- [REQUIRED ACTION] Among the records below, find the lines that hold the word "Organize" and report how many there are, with no other words.

- [PROVIDED RECORDS]
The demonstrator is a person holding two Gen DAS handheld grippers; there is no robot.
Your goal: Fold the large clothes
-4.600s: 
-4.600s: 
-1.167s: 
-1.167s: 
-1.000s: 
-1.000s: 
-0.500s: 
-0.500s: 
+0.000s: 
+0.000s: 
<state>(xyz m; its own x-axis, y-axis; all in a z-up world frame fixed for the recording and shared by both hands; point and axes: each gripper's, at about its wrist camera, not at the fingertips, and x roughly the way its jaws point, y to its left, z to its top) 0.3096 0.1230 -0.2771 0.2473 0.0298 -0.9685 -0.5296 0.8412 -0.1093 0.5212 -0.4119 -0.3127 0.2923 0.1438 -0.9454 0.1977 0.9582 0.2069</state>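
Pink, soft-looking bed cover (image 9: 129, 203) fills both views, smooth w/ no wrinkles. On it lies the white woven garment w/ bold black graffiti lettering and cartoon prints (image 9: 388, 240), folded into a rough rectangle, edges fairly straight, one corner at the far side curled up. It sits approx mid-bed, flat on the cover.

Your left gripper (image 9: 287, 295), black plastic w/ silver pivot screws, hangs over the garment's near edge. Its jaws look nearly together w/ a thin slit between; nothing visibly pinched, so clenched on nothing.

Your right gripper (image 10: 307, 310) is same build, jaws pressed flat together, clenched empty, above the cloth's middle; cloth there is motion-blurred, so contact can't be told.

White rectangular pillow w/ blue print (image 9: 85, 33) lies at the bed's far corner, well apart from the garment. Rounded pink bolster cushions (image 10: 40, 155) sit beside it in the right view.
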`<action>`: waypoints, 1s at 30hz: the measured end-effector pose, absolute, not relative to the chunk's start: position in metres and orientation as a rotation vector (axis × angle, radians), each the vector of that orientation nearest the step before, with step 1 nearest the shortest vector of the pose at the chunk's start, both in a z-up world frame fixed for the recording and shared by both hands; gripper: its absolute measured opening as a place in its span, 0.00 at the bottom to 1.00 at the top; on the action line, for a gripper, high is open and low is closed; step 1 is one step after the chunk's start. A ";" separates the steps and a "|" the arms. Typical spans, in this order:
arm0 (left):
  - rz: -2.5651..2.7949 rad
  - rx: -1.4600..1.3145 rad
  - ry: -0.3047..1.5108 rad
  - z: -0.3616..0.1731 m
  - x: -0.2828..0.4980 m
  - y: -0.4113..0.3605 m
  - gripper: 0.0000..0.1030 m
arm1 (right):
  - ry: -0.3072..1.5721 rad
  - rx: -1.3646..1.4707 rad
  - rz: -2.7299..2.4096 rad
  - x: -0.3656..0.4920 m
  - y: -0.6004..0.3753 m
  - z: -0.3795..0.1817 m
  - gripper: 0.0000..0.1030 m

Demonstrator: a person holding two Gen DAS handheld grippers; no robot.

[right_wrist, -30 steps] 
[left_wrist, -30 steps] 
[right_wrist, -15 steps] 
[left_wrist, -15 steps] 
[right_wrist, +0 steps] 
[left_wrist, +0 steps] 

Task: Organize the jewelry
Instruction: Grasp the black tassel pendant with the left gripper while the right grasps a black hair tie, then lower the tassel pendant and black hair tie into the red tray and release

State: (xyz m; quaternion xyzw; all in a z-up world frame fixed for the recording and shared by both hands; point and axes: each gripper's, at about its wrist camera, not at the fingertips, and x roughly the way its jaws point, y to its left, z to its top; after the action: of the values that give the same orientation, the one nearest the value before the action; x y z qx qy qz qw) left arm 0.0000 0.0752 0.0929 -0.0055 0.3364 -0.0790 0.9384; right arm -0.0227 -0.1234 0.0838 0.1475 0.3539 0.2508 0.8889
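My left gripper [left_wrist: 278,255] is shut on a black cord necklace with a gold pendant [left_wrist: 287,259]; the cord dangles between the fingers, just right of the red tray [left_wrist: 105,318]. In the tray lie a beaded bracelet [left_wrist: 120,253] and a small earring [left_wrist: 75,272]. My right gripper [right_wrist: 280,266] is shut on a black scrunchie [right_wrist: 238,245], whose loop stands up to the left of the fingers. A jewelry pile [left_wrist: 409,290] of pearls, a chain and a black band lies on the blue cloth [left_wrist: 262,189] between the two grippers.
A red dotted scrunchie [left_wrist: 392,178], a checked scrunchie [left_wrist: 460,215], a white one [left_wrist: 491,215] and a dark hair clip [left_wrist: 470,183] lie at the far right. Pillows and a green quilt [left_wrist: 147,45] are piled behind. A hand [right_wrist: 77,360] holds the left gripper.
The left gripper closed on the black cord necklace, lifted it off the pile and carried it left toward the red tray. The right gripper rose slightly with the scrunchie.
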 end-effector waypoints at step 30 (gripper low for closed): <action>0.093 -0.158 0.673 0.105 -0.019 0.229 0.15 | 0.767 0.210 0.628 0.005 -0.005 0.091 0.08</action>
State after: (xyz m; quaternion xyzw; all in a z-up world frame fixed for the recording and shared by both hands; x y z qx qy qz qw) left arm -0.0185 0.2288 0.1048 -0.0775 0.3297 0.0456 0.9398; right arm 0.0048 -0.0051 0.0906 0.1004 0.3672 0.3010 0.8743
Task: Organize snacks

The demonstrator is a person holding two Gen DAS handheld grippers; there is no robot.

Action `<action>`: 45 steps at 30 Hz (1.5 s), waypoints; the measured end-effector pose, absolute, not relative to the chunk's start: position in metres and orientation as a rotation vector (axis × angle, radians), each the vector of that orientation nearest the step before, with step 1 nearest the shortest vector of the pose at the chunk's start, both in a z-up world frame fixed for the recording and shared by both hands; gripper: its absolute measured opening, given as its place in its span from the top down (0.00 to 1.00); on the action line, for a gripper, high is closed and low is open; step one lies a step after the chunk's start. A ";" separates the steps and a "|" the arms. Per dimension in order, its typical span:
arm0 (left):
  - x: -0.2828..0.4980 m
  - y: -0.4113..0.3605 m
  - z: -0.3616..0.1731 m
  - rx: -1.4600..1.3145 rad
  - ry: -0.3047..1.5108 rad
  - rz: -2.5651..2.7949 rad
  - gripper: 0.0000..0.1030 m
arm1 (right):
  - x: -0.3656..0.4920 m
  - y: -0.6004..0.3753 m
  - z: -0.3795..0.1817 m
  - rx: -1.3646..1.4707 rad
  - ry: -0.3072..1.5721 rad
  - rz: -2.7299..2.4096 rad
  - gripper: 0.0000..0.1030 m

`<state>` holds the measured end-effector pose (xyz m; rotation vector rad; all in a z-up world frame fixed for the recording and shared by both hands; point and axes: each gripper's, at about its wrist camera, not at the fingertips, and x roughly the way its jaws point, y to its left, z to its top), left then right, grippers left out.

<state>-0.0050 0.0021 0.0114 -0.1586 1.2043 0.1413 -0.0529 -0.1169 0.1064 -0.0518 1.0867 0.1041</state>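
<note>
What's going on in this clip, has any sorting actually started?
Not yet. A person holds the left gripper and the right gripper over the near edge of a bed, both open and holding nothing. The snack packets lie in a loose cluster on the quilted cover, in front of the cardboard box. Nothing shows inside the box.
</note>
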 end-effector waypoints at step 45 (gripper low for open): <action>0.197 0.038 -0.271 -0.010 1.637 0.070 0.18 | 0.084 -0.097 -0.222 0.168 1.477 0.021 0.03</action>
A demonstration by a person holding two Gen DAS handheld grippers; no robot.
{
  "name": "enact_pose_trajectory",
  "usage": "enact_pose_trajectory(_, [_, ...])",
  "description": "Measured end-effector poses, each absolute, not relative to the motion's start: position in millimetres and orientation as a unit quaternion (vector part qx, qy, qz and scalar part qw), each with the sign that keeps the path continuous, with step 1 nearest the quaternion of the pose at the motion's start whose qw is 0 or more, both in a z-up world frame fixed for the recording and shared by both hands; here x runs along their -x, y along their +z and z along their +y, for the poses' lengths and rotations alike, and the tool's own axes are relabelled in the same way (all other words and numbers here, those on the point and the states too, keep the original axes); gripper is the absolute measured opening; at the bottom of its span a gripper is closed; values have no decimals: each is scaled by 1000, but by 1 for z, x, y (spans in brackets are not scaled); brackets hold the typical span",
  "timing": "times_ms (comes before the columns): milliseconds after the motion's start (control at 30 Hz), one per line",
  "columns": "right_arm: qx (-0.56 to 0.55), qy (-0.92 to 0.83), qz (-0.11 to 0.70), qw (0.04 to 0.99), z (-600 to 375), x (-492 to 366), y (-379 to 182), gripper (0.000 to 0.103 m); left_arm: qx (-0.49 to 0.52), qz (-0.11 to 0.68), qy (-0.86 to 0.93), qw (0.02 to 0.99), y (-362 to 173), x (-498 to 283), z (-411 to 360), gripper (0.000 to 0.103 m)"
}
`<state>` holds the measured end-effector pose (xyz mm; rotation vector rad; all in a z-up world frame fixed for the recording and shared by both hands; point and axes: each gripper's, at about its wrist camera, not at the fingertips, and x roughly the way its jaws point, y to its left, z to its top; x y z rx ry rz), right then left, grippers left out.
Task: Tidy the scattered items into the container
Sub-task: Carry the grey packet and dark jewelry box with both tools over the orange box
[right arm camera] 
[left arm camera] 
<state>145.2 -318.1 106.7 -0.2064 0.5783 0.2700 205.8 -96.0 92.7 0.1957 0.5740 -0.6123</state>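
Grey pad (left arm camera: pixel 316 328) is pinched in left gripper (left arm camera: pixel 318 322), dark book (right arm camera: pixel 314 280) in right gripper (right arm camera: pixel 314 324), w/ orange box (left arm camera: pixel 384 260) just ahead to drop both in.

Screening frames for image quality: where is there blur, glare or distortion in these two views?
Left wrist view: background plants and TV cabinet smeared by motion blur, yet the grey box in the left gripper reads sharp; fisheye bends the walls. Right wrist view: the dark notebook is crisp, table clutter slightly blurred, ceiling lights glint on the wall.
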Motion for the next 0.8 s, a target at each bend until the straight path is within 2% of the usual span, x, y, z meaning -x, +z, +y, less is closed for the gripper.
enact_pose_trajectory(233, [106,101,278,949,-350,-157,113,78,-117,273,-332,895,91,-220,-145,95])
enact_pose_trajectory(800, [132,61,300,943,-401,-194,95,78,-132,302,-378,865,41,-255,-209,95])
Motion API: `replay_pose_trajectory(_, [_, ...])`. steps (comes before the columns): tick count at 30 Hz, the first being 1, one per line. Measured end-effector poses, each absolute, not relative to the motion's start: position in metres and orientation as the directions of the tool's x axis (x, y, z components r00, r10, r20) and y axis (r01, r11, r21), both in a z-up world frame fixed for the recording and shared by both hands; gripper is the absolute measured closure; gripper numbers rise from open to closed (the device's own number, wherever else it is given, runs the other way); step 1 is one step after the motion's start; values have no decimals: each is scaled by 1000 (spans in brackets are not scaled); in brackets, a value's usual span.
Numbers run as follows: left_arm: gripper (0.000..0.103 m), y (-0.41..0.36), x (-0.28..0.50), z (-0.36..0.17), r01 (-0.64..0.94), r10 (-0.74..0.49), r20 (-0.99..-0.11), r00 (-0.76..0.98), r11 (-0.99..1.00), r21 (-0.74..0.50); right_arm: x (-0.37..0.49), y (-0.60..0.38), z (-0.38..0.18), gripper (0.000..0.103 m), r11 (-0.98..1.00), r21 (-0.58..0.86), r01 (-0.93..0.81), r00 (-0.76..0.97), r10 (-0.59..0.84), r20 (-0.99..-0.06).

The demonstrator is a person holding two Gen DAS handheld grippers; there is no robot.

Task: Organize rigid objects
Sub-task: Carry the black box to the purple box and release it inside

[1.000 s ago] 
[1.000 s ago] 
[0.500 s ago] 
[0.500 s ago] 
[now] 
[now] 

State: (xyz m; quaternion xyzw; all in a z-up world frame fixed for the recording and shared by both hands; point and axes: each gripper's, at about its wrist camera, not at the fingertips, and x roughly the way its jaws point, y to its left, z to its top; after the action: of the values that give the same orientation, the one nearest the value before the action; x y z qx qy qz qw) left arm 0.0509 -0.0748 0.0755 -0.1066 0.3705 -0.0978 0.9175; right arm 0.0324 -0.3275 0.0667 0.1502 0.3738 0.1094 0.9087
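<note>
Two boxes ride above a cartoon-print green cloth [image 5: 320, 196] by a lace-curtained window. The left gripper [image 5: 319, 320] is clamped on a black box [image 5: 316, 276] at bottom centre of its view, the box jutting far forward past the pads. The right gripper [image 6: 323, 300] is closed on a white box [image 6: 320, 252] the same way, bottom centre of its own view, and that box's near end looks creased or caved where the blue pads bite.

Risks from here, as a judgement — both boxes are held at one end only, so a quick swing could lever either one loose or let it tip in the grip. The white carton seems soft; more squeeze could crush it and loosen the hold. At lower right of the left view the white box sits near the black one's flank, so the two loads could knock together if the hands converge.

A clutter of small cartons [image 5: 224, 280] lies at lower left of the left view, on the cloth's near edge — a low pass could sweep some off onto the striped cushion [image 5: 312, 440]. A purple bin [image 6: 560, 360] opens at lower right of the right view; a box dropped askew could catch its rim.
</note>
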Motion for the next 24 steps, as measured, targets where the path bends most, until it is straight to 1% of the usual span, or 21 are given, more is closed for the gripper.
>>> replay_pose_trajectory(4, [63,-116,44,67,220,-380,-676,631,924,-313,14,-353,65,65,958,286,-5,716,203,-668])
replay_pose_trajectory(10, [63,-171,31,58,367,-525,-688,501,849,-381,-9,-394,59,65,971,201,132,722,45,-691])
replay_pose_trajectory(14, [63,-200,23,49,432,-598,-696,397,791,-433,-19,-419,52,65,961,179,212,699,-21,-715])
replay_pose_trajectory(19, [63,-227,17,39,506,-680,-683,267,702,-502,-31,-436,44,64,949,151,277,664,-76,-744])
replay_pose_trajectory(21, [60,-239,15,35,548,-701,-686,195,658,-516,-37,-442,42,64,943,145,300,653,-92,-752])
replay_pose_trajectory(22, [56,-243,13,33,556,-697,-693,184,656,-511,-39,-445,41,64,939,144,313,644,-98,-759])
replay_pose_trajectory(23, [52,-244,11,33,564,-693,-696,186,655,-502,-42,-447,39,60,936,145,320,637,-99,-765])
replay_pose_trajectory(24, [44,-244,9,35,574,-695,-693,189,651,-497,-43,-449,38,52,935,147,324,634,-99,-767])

- [TASK SOLUTION] 3